Foto: Marcelo del Pozo/Reuters

Os encantos e as polémicas do voleibol de praia feminino

Já toda a gente percebeu que o voleibol de praia feminino consegue captar a atenção generalizada dos homens. O interesse é óbvio: trata-se de atletas de alta competição a jogar em biquíni. Não há como não gostar. Mas será que as imagens captadas durante estes Jogos Olímpicos são mais sexistas (ou sexys) do que o normal para este desporto?


A polémica rebentou em duas frentes: por um lado o mayor de Londres, numa lista de 20 razões para nos sentirmos todos alegres por assistir aos Jogos Olímpicos, publicada no The Telegraph, elencava, em 19.º lugar, as jogadoras de voleibol de praia. “Enquanto escrevo estas linhas há mulheres seminuas a jogar voleibol de praia (...) Elas reluzem como lontras molhadas (...) Todo o conjunto é magnífico e louco”.

Estas palavras tiveram o sortilégio de desatar a língua às cronistas feministas, incluindo Sarah Goodyear, que deu a entender no site TheAtlanticCities.com - do grupo da revista americana “The Atlantic” - que o mayor de Londres, Boris Johnson, teria ido longe de mais.

“Estou a tentar imaginar um mundo diferente. Um em que uma presidente de câmara de uma cidade olímpica, escrevendo numa publicação séria, celebrasse a presença de homens ‘seminus’ em eventos desportivos - mergulho sincronizado, talvez? - e comparasse os seus corpos, com uma piscadela de olho lasciva, a corpos de animais”, escreveu a cronista.

Foi precisamente partindo desta premissa que a polémica rebentou numa segunda frente.
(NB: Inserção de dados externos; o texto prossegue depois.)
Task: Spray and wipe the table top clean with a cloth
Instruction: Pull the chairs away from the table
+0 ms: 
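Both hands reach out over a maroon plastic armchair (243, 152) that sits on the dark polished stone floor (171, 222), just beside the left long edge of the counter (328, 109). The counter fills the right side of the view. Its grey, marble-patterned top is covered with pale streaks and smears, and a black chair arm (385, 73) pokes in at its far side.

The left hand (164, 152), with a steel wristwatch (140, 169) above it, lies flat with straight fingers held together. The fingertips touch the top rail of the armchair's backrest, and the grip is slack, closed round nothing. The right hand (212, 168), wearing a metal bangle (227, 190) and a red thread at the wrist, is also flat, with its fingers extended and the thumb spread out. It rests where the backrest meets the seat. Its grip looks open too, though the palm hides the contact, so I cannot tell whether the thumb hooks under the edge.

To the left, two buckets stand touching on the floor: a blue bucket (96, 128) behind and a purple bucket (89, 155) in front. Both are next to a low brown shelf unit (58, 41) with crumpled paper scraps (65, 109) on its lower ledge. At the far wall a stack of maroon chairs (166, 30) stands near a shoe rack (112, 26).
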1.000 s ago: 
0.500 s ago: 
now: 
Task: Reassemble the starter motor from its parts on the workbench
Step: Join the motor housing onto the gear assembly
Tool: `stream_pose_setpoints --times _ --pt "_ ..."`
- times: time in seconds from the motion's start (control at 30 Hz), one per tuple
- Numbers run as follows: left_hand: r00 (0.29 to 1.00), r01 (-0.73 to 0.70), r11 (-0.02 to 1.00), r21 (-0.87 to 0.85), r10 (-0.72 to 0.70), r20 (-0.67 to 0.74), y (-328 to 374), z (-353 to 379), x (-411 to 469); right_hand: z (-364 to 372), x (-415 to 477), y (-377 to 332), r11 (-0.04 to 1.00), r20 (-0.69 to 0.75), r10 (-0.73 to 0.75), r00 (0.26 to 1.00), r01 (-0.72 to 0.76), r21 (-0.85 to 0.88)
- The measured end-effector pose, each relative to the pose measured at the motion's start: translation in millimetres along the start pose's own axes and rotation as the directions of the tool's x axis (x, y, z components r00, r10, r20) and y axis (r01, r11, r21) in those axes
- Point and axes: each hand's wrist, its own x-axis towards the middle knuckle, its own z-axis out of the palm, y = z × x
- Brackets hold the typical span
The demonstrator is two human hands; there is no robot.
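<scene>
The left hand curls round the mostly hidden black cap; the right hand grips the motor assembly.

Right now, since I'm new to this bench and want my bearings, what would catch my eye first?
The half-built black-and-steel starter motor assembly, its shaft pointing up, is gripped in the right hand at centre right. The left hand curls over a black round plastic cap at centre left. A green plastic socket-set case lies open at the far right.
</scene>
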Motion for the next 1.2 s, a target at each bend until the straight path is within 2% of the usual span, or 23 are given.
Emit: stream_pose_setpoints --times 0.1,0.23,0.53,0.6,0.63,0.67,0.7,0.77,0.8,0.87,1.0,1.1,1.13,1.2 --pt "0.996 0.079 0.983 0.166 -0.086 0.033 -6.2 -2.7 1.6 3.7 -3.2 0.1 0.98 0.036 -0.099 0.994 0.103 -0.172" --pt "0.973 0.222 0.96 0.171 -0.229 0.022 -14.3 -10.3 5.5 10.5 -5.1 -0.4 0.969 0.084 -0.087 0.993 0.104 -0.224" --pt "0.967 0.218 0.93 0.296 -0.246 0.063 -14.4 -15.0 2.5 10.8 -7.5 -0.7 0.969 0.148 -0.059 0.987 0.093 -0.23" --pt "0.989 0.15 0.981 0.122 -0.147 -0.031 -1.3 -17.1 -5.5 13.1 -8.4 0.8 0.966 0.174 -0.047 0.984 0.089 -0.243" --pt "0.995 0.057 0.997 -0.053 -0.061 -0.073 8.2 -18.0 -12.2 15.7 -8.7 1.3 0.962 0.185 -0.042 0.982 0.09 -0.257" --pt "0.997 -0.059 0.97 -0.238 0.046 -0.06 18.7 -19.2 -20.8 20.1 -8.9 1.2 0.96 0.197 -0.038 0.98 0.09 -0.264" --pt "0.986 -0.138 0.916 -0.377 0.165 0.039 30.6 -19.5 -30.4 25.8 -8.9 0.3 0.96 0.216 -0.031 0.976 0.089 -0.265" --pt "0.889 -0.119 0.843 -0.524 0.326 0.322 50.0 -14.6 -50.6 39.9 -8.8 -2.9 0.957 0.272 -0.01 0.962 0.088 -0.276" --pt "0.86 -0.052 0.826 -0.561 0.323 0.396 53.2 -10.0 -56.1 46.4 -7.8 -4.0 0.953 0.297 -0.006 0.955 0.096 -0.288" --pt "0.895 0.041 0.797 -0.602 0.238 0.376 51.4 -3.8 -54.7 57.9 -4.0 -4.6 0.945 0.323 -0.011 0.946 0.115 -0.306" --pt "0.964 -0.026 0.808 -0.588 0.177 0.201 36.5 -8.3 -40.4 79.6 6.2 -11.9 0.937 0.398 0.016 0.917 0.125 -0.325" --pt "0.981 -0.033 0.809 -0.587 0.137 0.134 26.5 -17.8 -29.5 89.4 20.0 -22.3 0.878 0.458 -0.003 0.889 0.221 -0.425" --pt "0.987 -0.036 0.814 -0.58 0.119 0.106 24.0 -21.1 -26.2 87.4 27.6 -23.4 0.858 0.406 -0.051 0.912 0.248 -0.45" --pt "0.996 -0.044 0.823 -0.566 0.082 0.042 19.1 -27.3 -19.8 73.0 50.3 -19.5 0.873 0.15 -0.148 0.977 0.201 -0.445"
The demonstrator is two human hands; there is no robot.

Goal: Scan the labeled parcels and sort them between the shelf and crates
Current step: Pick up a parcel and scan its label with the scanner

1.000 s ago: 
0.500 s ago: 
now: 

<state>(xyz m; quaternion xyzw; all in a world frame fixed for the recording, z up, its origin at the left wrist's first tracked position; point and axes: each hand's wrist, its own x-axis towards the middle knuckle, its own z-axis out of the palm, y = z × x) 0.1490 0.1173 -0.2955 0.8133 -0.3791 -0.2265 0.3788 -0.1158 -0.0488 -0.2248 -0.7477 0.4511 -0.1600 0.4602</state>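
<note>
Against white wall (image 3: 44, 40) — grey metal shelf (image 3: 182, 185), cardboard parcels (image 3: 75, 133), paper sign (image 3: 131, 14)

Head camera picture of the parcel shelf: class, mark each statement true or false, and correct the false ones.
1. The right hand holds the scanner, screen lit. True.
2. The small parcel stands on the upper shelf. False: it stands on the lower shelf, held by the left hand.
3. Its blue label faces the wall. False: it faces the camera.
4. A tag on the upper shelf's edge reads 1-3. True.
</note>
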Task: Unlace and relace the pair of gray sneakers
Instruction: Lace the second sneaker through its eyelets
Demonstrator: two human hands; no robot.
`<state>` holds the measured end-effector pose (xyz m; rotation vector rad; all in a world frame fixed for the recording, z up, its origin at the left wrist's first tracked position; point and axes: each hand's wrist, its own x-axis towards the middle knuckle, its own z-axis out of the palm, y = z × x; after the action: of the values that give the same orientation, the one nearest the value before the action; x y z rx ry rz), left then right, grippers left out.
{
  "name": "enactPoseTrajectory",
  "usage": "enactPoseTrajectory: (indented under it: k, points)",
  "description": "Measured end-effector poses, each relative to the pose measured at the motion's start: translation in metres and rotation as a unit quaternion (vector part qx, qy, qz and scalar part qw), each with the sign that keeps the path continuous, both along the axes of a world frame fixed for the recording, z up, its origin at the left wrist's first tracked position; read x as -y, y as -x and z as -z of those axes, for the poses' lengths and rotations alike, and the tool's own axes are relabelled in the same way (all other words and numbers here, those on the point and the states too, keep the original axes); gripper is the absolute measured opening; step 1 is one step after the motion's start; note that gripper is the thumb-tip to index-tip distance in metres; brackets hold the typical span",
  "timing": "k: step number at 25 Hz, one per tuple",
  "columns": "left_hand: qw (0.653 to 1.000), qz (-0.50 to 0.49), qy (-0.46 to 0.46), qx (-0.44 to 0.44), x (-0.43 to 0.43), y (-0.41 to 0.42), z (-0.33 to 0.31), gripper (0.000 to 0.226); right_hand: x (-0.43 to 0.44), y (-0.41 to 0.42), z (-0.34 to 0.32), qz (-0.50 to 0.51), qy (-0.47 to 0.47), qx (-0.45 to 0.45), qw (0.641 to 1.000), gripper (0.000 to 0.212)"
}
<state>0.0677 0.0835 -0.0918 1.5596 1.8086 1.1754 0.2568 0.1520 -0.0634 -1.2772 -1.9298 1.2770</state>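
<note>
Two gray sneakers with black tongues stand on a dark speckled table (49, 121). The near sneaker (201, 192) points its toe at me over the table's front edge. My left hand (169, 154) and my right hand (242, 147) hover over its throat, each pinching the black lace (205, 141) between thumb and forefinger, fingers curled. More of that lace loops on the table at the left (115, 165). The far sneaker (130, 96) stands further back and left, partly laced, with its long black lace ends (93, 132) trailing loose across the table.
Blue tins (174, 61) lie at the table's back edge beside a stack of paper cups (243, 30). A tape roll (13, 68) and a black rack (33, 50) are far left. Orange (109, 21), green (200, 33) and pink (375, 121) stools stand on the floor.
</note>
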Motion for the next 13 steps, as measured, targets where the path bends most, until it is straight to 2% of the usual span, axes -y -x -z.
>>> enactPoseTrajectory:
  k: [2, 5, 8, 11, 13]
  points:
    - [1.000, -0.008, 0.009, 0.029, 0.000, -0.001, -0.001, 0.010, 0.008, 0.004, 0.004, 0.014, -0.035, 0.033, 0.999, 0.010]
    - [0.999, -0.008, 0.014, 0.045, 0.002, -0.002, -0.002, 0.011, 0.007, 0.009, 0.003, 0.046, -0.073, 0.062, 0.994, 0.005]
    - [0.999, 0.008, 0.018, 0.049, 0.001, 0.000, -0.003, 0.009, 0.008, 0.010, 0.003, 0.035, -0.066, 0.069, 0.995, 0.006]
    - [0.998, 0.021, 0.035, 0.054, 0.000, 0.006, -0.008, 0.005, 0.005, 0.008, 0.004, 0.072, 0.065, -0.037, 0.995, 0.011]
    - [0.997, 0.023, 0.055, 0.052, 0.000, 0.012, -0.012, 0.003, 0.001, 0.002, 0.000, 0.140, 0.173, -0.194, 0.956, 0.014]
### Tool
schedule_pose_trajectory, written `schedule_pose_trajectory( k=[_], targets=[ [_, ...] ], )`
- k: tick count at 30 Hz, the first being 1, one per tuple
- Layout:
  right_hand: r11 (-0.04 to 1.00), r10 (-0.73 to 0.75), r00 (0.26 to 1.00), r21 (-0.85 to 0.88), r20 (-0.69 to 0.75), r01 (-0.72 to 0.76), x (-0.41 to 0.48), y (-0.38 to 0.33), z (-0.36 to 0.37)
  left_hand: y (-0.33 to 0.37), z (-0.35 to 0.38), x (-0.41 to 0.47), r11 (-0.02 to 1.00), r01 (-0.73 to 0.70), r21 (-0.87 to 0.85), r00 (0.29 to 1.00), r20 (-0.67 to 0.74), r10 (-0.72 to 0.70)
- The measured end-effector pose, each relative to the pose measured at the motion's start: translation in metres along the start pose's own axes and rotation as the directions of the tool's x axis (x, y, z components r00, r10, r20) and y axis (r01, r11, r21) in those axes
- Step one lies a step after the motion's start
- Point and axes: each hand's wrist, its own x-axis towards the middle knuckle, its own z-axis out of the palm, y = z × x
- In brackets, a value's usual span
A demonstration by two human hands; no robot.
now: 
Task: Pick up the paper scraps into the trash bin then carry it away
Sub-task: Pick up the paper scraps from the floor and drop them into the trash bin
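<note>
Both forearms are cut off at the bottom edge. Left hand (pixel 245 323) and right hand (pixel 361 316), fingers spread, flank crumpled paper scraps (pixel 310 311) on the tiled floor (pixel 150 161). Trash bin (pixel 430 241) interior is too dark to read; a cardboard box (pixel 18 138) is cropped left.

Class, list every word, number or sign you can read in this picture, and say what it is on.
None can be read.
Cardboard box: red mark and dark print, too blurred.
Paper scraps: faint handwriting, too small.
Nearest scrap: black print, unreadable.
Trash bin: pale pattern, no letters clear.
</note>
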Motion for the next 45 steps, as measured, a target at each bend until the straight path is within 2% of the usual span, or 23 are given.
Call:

O jornal Metro, na sua versão norte-americana, publicou online um artigo em que explicava que a equipa editorial tinha andado à procura de fotografias de voleibol de praia feminino nas agências internacionais e que, demasiadas vezes, tinha dado de caras com imagens que mostravam, basicamente, apenas os rabos das atletas. Legendas como “uma jogadora não identificada de voleibol feminino durante sessões de treino” são comuns em fotografias que se centram em apenas algumas partes do corpo das atletas, ao invés de identificarem a jogadora no seu conjunto.

A partir daqui, o Metro resolveu fazer um exercício invertido, tendo publicado no mesmo artigo uma série de imagens em que se focava apenas a zona dos quadris e peitorais dos homens praticando desportos como a natação, a ginástica, o basquetebol e a luta greco-romana. Nestas imagens saltam à vista as coxas musculadas dos ginastas e os peitorais luzidios dos nadadores.

A pergunta do jornal é, afinal, muito pertinente: “E se todos os desportos dos Jogos Olímpicos fossem fotografados desta forma?”.

Para Sarah Goodyear a polémica é básica: os desportos olímpicos não fazem mais do que reproduzir aquilo que se passa na vida quotidiana das mulheres, constantemente sujeitas à crítica e à apreciação pública por aquilo que vestem ou deixam de vestir. A coisa só se resolve quando for evidente que as mulheres têm tanto direito como os homens ao seu “espaço pessoal” na esfera pública, escreve a cronista.

Para as atletas, porém, a polémica é estéril. Para a jogadora de voleibol alemã Laura Ludwig, por exemplo, apesar de este assunto ser comentado por toda a gente, para as jogadoras o biquíni é apenas uma “roupa de trabalho”. “Tomamos tudo isto como uma coisa positiva que traz gente aos estádios. Não é verdadeiramente um problema para nós”, afirmou, citada pelo diário francês Le Monde.